Though he termed food inflation “worryingly high”, the governor said he was comforted by a downward trend in the core CPI.
He also painted a rosy picture on the external front — a key reason for the currency’s weakness — and said the current account deficit would be $56 billion, or less than three per cent of gross domestic product (GDP), for the current financial year. This was broadly in line with what Finance Minister P Chidambaram has been saying.
Rajan said he remained “concerned” about the weak economy but expected higher consumption following a good monsoon. He also said an increase in exports would boost growth in the second half of the financial year.
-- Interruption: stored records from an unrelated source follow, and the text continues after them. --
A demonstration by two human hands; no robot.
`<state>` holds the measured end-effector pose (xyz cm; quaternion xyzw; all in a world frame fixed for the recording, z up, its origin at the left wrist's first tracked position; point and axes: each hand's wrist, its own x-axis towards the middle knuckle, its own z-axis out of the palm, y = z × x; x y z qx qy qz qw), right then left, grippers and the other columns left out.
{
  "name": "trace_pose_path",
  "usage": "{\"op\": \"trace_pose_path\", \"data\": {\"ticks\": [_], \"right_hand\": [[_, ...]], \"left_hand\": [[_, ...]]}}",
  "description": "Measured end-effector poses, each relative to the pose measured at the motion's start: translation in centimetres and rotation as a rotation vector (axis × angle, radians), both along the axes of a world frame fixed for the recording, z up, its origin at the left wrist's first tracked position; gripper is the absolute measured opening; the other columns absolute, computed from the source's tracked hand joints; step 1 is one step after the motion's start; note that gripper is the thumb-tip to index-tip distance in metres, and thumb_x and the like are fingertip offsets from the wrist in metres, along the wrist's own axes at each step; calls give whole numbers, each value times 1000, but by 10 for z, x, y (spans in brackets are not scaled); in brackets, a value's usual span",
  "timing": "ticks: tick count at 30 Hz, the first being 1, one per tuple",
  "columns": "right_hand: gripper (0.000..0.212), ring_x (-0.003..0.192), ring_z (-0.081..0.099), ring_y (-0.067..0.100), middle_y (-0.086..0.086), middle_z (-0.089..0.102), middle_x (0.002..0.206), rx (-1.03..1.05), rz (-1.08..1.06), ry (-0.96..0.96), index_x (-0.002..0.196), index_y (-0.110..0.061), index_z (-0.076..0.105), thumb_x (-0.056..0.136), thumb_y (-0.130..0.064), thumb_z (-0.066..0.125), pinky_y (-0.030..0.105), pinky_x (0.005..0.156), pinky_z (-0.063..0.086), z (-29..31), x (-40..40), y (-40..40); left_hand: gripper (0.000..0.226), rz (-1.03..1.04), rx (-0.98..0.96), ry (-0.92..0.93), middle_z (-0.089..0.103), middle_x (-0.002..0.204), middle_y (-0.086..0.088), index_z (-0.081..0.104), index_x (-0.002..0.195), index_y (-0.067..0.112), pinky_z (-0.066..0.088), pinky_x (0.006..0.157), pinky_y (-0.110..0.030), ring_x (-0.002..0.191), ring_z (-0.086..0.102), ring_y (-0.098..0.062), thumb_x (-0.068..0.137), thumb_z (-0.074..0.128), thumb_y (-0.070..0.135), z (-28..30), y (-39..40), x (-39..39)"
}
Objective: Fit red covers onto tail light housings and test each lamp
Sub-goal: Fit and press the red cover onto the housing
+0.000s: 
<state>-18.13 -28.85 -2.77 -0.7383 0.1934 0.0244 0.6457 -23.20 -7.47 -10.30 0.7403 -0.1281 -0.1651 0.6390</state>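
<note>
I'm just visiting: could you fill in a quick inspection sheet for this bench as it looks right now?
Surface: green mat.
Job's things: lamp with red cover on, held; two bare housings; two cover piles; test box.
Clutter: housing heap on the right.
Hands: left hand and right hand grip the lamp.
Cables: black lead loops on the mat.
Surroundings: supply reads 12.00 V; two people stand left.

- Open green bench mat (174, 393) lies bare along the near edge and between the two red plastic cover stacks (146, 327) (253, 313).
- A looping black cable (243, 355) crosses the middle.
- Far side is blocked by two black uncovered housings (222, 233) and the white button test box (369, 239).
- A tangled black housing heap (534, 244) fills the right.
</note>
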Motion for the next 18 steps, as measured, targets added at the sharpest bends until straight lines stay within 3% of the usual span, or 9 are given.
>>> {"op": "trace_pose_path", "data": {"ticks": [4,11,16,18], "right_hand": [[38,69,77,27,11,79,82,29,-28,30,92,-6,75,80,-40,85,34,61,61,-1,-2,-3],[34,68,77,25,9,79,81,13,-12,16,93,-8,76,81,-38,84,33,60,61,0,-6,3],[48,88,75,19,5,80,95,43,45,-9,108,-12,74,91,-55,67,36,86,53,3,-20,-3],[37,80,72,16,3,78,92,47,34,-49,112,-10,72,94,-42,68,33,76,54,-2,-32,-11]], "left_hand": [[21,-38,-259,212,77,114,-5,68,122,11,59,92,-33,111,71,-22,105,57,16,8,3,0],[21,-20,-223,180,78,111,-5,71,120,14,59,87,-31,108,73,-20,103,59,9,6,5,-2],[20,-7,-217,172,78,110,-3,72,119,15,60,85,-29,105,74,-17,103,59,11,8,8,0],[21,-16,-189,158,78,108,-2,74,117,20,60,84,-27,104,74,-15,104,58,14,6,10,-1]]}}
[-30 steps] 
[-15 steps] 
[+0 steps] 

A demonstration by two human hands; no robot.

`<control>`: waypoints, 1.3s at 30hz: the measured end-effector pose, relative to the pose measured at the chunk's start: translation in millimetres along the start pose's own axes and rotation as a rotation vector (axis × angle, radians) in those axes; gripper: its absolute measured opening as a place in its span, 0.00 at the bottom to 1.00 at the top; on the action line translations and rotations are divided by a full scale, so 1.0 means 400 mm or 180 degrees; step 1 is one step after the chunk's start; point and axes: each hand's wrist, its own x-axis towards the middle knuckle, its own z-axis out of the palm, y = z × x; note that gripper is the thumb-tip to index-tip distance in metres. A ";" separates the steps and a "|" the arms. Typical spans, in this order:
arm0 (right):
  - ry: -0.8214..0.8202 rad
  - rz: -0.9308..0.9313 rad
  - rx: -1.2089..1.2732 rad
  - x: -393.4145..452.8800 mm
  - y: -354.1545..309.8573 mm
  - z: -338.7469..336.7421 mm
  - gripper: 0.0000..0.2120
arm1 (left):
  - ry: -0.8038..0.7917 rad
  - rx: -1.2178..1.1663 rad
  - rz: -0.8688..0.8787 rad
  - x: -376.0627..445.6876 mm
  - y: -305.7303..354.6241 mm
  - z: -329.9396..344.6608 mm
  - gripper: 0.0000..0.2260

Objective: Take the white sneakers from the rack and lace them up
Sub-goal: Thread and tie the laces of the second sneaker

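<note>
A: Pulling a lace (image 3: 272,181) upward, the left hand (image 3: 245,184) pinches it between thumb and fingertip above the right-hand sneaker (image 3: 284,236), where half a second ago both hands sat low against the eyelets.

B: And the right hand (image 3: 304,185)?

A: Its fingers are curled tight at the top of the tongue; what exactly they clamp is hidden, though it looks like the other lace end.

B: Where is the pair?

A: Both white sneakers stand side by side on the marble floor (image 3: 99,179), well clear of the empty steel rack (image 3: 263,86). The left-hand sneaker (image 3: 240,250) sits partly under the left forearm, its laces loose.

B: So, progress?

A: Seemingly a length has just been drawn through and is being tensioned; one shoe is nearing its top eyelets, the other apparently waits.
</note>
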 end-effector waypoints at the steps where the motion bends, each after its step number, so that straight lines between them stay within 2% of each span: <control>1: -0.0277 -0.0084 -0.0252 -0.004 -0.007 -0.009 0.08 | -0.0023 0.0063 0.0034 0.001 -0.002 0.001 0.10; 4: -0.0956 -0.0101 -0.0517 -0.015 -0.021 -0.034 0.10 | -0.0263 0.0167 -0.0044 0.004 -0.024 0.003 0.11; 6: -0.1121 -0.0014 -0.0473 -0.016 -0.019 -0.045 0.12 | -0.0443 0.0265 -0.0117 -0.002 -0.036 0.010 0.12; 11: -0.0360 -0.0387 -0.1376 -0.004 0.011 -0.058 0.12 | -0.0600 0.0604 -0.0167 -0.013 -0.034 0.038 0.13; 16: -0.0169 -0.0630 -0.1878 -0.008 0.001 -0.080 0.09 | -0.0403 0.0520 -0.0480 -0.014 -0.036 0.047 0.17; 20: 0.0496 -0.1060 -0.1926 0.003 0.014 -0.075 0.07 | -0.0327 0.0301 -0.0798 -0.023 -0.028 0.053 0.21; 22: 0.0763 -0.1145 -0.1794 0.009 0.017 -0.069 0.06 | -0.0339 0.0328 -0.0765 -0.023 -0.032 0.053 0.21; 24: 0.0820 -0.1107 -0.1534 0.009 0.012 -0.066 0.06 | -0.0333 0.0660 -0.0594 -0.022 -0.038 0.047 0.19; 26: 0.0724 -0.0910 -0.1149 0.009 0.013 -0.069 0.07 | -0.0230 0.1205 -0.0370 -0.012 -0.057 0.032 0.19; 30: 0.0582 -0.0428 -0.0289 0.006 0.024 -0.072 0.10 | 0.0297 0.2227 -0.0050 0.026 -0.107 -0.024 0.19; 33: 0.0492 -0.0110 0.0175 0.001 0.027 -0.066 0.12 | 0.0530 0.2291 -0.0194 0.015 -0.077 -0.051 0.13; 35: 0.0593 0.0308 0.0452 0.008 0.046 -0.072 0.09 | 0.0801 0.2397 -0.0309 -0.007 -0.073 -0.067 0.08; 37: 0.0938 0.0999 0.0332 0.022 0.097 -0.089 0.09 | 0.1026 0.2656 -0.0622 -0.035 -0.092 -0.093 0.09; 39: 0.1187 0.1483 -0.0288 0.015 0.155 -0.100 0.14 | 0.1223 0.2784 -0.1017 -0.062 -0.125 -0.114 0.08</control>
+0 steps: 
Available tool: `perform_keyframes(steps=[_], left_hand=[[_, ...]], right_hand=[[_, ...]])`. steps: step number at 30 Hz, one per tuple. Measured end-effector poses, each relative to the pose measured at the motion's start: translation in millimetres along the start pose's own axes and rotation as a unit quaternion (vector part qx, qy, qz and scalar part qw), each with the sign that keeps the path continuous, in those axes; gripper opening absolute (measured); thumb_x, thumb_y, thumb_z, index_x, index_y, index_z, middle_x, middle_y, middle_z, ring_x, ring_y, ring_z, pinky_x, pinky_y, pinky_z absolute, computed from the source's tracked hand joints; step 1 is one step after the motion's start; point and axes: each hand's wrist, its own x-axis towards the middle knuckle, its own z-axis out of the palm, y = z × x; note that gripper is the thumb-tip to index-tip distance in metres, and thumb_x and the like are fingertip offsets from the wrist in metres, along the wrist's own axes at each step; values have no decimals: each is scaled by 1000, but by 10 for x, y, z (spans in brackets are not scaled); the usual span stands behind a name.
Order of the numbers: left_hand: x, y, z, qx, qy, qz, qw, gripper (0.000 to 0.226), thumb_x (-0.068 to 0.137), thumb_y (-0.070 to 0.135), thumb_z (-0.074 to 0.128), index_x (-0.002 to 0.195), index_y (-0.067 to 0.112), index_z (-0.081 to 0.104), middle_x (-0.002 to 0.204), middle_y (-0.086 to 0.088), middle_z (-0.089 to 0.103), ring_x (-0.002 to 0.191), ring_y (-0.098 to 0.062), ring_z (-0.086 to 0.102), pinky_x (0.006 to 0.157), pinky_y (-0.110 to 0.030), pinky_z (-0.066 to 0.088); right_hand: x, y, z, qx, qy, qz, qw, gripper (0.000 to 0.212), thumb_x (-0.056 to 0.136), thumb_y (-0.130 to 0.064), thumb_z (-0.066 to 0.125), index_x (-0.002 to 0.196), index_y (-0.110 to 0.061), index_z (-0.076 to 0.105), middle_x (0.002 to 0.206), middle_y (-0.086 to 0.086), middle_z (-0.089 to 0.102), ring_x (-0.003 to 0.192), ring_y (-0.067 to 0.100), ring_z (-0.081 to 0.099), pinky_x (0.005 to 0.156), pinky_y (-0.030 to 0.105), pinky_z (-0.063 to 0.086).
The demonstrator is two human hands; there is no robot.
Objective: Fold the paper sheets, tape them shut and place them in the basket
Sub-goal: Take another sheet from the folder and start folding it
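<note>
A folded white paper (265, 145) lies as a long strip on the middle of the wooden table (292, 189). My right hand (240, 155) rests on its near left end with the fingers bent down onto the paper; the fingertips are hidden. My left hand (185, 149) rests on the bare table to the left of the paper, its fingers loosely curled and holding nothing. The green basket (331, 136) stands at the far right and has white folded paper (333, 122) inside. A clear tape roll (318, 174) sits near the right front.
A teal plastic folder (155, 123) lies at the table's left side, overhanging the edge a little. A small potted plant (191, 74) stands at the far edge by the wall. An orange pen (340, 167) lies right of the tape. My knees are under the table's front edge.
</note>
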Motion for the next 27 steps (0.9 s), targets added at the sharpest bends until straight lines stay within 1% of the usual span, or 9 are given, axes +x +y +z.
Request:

Rajan said RBI had allowed state-run oil companies to start purchasing dollars from markets but would not rush the process of tapering its dollar-swap window for these companies. “We will choose the most appropriate solution to settling the dollar swaps with oil companies, when the time comes,” he said.
The governor also cited the option of rolling over some portion of oil companies’ dollar swaps, if market conditions were not stable.
He also gave detailed reasons why fears about foreign investors pulling out from the country were unfounded. According to Rajan, the country last year saw $26-billion FII inflows (both debt and equity). “Let me assume that we get no inflows this year; and, in fact, outflows equal the inflows we got last year. In other words, there is $52 billion in FII flows. Remember that we have $32 billion less of CAD to finance this year and we have raised, till yesterday, $18 billion through new channels. So, if other financing remains the same as last year, which it seems on track for, even if foreign investors pull out significantly more money this year than they have so far, we still can break even on capital flows,” Rajan said.
Experts, however, said despite the positive words, volatility in the rupee might continue in the near term. “The volatility will continue as the demand for dollars from oil marketing companies keeps coming more into the market and RBI will have to keep intervening by selling dollars. The volatility will especially be more on days when there are sudden dollar demands,” said Mecklai Financial Deputy CEO Partha Bhattacharya.
“Government bond yields may remain stable tomorrow. But the data for wholesale inflation rate, based on the Wholesale Price Index are due on Thursday. If inflation climbs up, yields may again rise,” said Baljinder Singh, government bonds dealer at Andhra Bank.